Leeds City Council: Developing a detailed LCLIP
September 2009
Source: Adapting to climate change: Local area’s action
Leeds City Council has been strongly committed to sustainability issues since the 1990s but the initial catalyst for adaptation work was officer membership of the UKCIP English Stakeholders Forum. This generated officer commitment to adaptation issues, which helped to drive the Council’s early adaptation work. The Leeds Initiative (the Local Strategic Partnership) worked closely with the Council to select NI188 as one of its 35 indicators and made a commitment to reach level 3 by March 2011.

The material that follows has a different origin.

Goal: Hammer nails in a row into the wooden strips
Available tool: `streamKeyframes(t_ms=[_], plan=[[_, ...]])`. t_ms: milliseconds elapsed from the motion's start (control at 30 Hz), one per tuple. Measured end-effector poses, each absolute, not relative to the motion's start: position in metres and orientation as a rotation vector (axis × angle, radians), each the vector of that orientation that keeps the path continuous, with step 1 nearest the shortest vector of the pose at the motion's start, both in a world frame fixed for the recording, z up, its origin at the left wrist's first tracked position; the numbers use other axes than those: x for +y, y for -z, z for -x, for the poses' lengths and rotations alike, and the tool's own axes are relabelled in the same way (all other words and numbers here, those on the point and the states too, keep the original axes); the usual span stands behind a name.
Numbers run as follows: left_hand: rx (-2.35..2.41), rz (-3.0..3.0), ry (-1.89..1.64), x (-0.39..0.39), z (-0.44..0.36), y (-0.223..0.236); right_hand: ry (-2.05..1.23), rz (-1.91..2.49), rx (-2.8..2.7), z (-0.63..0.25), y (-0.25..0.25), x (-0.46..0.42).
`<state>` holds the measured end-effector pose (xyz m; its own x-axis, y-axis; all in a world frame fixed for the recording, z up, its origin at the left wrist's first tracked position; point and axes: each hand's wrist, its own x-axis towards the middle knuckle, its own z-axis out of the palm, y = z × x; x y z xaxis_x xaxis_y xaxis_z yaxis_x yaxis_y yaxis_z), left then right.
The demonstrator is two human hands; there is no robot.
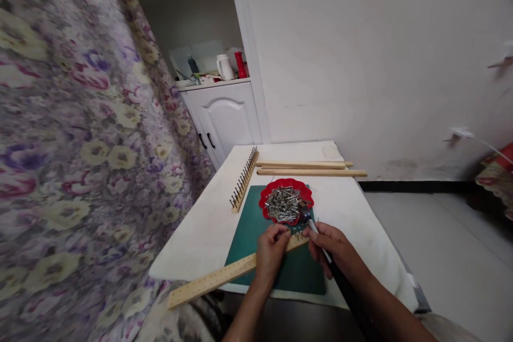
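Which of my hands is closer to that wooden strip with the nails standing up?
Your left. The left hand is on the drilled board, nearer the camera than the nail-studded strip; the right hand, holding the hammer, is farther off to the right.

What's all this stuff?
table: one, white, middle
cutting mat: one, green, on table
scalloped dish: one, red, on mat
nails: many, silver, in dish
hammer: one, silver, black, over mat
drilled strip: one, tan, across mat
nailed strip: one, tan, table left
wooden bars: at least two, tan, far end
curtain: one, floral, left
cupboard: one, white, behind table
jug: one, white, on cupboard
plug: one, white, on wall
left hand: one, bare, at drilled strip
right hand: one, bare, holding hammer
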<state>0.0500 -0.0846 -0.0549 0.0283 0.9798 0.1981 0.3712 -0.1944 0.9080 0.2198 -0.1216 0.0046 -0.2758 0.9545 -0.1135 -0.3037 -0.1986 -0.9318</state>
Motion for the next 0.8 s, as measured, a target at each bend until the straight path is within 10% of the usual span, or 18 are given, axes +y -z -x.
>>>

Leeds has developed a detailed Local Climate Impacts Profile (LCLIP), which aimed to identify the threats and opportunities presented by climate change in Leeds. It examined the effects of recent severe weather in Leeds, and investigated how communities and the authority have responded to help reduce existing and future vulnerability to weather patterns expected as a result of climate change and what lessons if any could be learned.
One of the initial drivers for the LCLIP was the Council’s own meteorological station, developed to support air quality management. Analysis of this data and the former Leeds Weather Centre archives has provided nuggets of information which have raised awareness of climate change across the Council.

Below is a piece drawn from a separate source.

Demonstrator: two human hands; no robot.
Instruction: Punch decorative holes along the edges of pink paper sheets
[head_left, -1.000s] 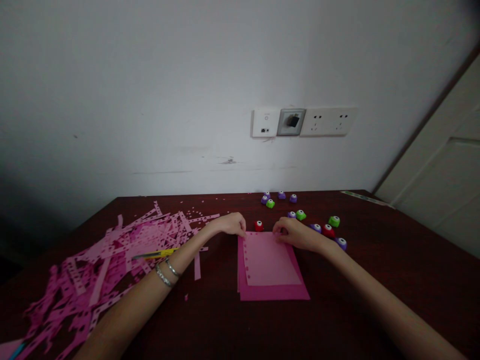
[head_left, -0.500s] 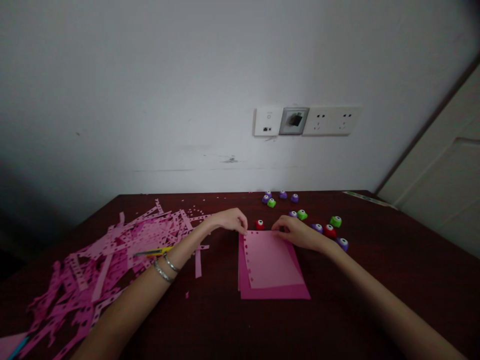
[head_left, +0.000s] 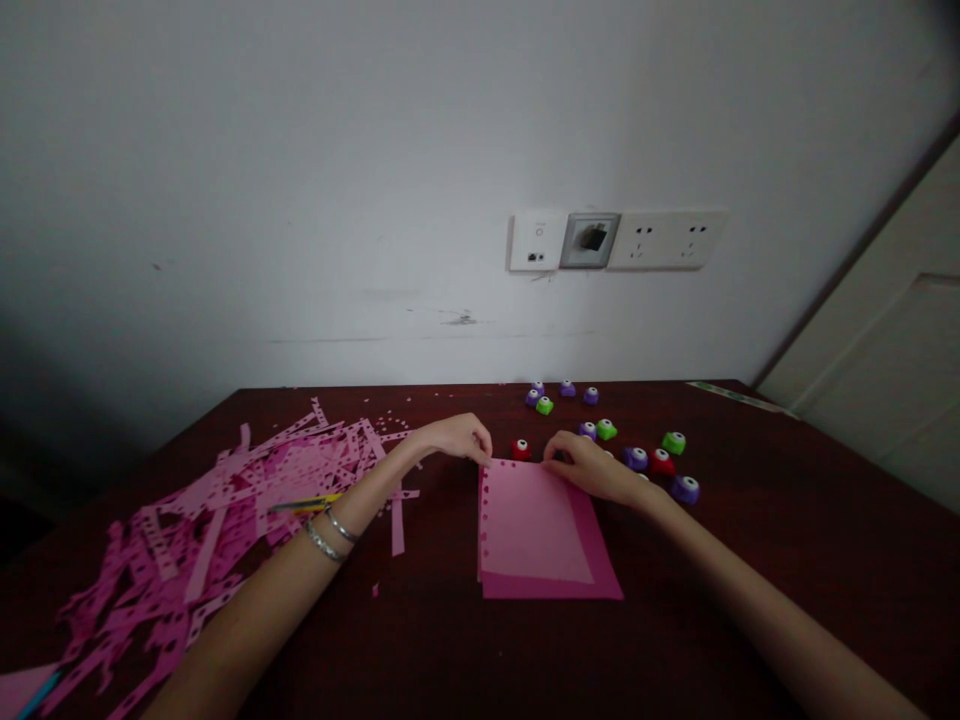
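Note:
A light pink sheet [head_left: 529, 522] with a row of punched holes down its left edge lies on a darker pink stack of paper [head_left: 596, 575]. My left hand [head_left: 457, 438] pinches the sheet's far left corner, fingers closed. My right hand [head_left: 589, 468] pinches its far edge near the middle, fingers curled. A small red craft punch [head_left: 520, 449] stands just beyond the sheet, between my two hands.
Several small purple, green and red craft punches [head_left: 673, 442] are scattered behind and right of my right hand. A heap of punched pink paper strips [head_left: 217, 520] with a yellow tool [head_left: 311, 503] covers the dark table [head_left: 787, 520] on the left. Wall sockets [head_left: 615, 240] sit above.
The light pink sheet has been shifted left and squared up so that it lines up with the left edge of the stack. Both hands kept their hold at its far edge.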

The analysis has identified climatic fluctuations within Leeds over a 25 year period which are consistent with climate change. For example, the frequency of air frosts and snowfall days has decreased, while high winds appear to be on the increase.
The LCLIP research also included a review of local newspaper archives, to identify extreme weather events that have occurred within the city of Leeds district. The Council initially commissioned two students to conduct a media trawl of local newspapers for severe weather events, between 2002 and 2008. This information was analysed by officers who prepared a detailed LCLIP for the city.

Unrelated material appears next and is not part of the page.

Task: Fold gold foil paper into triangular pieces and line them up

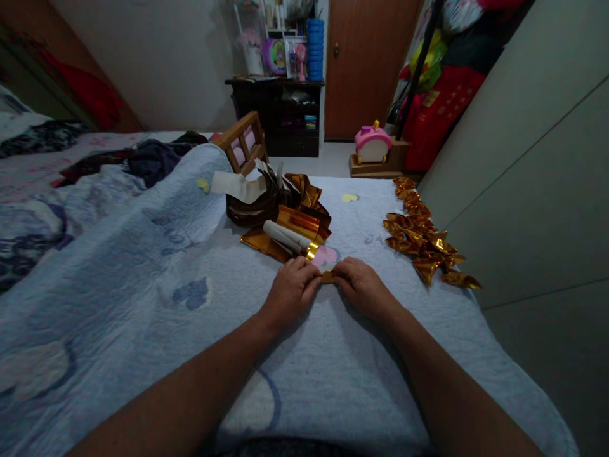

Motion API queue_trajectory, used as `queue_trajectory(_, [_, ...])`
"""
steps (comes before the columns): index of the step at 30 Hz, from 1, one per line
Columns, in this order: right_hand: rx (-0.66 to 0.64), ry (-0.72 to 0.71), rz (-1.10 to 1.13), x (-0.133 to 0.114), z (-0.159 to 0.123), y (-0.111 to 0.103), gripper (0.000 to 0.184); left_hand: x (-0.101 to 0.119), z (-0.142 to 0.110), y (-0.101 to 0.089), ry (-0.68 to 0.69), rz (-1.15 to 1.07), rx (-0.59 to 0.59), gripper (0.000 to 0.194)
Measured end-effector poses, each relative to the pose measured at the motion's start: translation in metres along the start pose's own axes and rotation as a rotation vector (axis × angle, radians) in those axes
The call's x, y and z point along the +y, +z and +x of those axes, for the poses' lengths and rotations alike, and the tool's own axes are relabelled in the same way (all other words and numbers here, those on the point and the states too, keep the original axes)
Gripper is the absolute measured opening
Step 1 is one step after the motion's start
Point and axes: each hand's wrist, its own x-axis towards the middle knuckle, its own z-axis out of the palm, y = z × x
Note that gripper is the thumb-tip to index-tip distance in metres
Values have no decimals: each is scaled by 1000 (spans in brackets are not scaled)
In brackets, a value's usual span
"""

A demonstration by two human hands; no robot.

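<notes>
Between my hands is a narrow folded strip of gold foil paper (328, 277), low over the blue bedspread. My left hand (295, 283) pinches its left end, and my right hand (362, 284) pinches the right end; the fingers hide both ends. Just beyond my left hand lie loose gold foil sheets (299, 222) with a pale rolled piece (286, 237) on top. Behind them sits a thick curved stack of paper (252, 204) with white ends sticking up. Off to the right, several folded gold foil pieces (413, 235) form a row along the bed's edge.
The bedspread (190, 343) is quilted, light blue, with rumpled folds at left. Clothes (152, 162) lie on the far left. A wooden frame (245, 143) stands behind the paper stack. Beyond the bed are a dark cabinet (276, 117), a pink toy (372, 145) and a pale wall panel (537, 158) at right.
</notes>
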Motion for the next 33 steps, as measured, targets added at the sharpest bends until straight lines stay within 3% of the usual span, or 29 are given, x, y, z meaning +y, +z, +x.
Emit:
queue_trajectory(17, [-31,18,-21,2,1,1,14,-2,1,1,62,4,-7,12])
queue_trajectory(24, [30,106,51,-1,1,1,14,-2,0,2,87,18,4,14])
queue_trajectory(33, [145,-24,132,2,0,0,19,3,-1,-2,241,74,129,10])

For each event, researchers checked the news report related to a real weather event in Leeds, reviewed what happened, found relevant pictures and, for more serious events, spoken to relevant experts within the Council.
Using this information, they analysed the impacts of these events in terms of a hierarchy of disruption – first order (Paralysing) to fourth order (Nuisance) (Rooney, J. 1967. The urban snow hazard in the United States. Geographical Review 57, 539–559). Impacts were also analysed according to the sectors affected (e.g. health, housing, retail, transport and so on).
The LCLIP information is presented in accessible format, using symbols for different categories of event, including strong winds, flooding, heavy rains and lightning strikes to heat wave conditions and wintry conditions. More detailed analysis is presented for more serious (Level 1) events, examining what how the Council responded and how it has learnt from these events.
The weather events identified in the study and their effects on the local community were analysed in terms of their impact on a particular service area. This process helped to identify how the Council’s adaptation responses to different severe weather events may need to be modified with future climate change.
The LCLIP study also drew on work done in the regional adaptation study for Yorkshire and Humberside, and looks at potential future actions (e.g. drought plan with Environment Agency; national heat wave plans with PCTs). The LCLIP report will shortly be presented to the Leeds Corporate Leadership Team, and is intended to be used to inform future priorities for action on adaptation, based on existing climate risks.
The LCLIP findings will be included within a climate proofing template, which is currently being developed as part of a new methodology for sustainability appraisals. The LCLIP will also provide evidence of existing climate risks, when developing new applications for vulnerability mapping and when risk assessments.